Wednesday Aug 15, 2007
Today is another "curtailment day" here in San Diego. When SDG&E forecasts that peak demand will come too close to available electricity supply, they notify commercial customers who participate in their voluntary curtailment program. At Sun that means that more lights are turned off, and the air conditioning is turned down especially as we approach the peak energy usage time of day in mid-afternoon. Cal-ISO publishes near real-time charts of current and forecast energy demand.
For employees, and email notice of impending curtailment means it's a good time to come to work in shorts and sandals, aka "San Diego business casual." (It reminds me when I lived in Houston, Texas, there was a campaign to persuade businessmen downtown to stop wearing neckties. Open collar, higher temps, lower A/C, big energy savings.)
Another thing a San Diego curtailment day does is persuade more people than usual to work from home. That certainly saves energy for Sun, with more computers and lights powered off, and less human heat load on the A/C. For the city as a whole it could save electrical energy, not to mention the gasoline saved by the car trips avoided.
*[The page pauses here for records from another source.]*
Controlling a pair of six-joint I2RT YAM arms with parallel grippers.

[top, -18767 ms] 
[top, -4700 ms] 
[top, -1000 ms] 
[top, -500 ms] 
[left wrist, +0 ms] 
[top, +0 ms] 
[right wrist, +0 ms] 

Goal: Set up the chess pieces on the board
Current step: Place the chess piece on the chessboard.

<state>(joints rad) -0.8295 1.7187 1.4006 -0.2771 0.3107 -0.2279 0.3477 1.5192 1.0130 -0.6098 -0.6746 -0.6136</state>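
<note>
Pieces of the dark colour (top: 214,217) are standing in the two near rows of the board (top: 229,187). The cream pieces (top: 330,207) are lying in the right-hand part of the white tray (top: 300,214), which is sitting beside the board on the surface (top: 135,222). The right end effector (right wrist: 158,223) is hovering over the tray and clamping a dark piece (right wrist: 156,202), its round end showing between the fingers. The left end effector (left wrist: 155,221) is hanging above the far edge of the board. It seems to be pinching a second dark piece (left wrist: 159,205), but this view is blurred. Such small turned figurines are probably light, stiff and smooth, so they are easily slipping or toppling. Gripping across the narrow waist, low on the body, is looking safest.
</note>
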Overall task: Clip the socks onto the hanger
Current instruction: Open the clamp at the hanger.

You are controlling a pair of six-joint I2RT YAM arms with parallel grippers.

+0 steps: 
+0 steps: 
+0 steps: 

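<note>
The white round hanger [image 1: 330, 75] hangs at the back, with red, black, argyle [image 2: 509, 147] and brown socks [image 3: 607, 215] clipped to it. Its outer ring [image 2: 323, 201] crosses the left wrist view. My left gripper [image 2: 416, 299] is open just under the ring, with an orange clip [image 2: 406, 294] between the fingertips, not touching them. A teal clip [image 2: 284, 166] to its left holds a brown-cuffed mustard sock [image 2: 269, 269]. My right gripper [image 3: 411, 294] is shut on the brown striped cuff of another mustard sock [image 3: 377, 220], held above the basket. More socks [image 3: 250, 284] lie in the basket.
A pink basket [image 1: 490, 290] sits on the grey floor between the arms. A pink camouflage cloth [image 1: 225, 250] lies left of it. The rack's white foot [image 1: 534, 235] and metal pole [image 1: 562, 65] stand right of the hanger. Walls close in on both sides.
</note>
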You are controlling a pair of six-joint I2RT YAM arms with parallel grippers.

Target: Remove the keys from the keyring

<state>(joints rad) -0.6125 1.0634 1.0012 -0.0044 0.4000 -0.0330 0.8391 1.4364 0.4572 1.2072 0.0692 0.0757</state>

For instance when I go home to work I don't need air conditioning (I don't even have an air conditioner) because I can just open windows to get a comfortable cooling breeze, whereas this office building has the usual sealed windows and needs air conditioning even on the most pleasant days. The Sun office and my home are both located near enough to the coast to get shore breezes.
But in certain cases might telecommuting cost energy city-wide? Consider a person who usually works in his Sun office cooled by a high efficiency air conditioner using a 4W Sunray. What if he works from home in the East county where temperatures are much higher, using a lower efficiency home air conditioner and using a 300W home PC? Sunray at home looks better and better.
Friday Aug 10, 2007
There's an interesting posting on ZDnet from LinuxWorld about workload consolidation and virtualilzation to reduce power consumption, with some pros and cons. Then looking at other postings by George Ou I saw this idea for secure anonymous Wifi hotspot access. Maybe we'd all better read Ou's blog before our usernames and passwords end up posted on Defcon's wall of sheep.
Tuesday Jul 31, 2007
I measure power of my home PC's. The one I expected to be worst is best. Sometimes suspending saves a lot, sometimes not. Even turned off some use a lot of power. A Nokia palmtop is good. How about Sun Ray?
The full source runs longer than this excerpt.